## ACTION ITEM
When you reach the line that contains "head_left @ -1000" in the data below, start reproducing lines exactly, and stop after the line that contains "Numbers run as".

## DATA SUPPLIED
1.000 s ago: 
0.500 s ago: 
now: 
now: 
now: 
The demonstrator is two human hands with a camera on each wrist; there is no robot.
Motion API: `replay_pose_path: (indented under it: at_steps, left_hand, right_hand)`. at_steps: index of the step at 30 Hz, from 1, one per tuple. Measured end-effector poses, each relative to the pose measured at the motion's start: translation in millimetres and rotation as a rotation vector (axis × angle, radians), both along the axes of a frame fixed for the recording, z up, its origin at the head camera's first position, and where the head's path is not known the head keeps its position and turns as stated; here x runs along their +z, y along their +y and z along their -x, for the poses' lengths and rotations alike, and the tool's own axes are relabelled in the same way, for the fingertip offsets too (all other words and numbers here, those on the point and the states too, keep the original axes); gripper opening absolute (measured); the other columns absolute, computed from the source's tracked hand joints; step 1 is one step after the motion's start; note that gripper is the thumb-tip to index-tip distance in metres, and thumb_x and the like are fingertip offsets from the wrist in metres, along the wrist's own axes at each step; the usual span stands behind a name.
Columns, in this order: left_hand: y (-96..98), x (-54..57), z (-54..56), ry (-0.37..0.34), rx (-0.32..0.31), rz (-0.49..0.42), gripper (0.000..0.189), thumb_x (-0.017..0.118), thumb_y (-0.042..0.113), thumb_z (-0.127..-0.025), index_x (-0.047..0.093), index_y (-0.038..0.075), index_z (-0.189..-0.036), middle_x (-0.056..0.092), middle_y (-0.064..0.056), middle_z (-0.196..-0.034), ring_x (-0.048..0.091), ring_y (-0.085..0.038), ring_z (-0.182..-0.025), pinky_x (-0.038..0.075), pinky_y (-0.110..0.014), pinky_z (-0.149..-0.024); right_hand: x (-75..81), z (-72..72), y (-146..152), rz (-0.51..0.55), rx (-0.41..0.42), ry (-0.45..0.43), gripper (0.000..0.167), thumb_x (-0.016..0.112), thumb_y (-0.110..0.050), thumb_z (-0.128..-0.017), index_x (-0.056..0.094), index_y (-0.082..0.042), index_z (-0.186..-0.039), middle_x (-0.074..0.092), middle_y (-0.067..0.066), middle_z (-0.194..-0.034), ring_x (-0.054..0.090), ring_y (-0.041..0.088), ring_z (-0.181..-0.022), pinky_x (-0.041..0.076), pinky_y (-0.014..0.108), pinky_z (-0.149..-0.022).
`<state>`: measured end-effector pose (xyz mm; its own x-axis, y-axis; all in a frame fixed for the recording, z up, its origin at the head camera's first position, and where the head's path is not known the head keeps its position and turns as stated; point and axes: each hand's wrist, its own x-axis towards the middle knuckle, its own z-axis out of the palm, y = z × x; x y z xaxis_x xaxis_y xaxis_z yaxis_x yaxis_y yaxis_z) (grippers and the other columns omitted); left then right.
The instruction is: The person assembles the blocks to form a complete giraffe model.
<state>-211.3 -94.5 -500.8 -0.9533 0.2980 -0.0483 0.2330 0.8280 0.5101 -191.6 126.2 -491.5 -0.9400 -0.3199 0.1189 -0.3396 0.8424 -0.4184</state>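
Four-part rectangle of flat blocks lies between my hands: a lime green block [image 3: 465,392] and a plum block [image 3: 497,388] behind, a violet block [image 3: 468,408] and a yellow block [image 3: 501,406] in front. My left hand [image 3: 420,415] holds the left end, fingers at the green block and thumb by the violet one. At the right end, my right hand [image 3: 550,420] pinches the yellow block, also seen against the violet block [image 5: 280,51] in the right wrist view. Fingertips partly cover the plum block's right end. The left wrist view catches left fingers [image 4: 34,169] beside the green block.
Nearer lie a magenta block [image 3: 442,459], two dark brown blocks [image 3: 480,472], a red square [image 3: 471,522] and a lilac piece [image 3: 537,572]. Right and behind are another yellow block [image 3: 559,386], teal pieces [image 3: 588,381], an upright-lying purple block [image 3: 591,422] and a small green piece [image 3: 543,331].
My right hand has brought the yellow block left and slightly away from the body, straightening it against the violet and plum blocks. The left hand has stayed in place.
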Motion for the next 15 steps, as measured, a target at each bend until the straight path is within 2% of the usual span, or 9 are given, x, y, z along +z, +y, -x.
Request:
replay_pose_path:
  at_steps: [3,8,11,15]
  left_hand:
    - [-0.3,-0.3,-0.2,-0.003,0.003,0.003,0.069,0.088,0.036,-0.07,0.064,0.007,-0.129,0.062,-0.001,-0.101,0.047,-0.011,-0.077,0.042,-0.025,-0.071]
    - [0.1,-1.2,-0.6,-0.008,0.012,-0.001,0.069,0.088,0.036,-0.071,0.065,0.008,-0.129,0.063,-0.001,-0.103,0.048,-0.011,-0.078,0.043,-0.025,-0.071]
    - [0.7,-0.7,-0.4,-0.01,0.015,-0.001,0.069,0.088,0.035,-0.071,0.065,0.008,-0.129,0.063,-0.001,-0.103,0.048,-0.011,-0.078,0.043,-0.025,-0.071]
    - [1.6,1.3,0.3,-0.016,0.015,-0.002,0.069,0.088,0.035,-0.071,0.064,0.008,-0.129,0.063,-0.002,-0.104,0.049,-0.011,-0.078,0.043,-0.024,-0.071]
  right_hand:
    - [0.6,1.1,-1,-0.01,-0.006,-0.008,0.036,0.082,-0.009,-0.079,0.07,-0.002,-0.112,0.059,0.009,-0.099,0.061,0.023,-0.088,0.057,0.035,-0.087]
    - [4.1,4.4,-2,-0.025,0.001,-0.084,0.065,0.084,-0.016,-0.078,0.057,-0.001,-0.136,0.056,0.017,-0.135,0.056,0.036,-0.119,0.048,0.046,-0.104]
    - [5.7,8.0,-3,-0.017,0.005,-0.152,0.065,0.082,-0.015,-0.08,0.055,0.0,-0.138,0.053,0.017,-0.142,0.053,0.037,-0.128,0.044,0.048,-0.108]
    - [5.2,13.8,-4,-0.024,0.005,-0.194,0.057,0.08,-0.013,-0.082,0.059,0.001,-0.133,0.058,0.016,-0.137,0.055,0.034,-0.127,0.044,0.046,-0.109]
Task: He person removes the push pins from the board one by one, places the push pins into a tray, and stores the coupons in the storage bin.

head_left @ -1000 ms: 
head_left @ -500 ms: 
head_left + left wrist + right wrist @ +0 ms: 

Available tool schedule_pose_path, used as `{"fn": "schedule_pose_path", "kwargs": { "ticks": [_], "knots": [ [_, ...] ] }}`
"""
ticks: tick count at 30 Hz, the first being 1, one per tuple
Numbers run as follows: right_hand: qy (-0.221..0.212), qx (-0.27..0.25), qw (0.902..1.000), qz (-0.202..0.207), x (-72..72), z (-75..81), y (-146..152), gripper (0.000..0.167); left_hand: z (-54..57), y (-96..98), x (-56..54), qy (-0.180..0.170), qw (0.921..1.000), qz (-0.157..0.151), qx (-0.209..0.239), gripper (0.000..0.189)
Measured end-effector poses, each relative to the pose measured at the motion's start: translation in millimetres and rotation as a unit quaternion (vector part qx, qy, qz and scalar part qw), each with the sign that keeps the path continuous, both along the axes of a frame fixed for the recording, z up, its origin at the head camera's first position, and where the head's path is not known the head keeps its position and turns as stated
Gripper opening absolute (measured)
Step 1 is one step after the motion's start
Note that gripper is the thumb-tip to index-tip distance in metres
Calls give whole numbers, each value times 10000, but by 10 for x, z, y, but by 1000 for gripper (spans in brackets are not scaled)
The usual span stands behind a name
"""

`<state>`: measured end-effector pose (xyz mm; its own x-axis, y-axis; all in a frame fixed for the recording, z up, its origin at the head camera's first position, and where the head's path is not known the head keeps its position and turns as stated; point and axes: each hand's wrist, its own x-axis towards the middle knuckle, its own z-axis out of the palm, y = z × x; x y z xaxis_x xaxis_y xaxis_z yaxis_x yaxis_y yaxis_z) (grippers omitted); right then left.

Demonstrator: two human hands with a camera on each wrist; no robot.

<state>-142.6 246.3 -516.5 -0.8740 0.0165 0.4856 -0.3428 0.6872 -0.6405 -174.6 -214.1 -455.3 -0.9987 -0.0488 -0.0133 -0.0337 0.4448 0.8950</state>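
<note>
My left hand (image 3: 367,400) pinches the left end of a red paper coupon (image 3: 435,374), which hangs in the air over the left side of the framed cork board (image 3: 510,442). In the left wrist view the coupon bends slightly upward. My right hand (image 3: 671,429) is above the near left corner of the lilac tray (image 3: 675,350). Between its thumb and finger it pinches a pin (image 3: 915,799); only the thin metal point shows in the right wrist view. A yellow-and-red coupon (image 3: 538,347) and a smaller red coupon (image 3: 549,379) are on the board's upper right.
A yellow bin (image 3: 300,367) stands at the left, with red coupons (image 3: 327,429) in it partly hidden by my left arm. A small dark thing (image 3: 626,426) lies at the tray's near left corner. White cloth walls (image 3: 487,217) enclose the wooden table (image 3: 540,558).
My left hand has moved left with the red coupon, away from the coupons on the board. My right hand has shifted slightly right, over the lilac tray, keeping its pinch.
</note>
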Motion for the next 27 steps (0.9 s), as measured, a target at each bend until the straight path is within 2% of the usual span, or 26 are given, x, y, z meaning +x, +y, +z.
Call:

## ANSWER BOX
head_left @ -1000 ms: 
head_left @ -500 ms: 
head_left + left wrist + right wrist @ +0 ms: 

Available tool schedule_pose_path, used as `{"fn": "schedule_pose_path", "kwargs": { "ticks": [_], "knots": [ [_, ...] ] }}`
"""
ticks: tick count at 30 Hz, the first being 1, one per tuple
Numbers run as follows: right_hand: qy (-0.221..0.212), qx (-0.27..0.25), qw (0.902..1.000), qz (-0.202..0.207), x (-72..72), z (-75..81), y (-146..152), gripper (0.000..0.167); left_hand: z (-54..57), y (-96..98), x (-56..54), qy (-0.180..0.170), qw (0.921..1.000), qz (-0.157..0.151), qx (-0.209..0.239), gripper (0.000..0.189)

The answer requires no additions.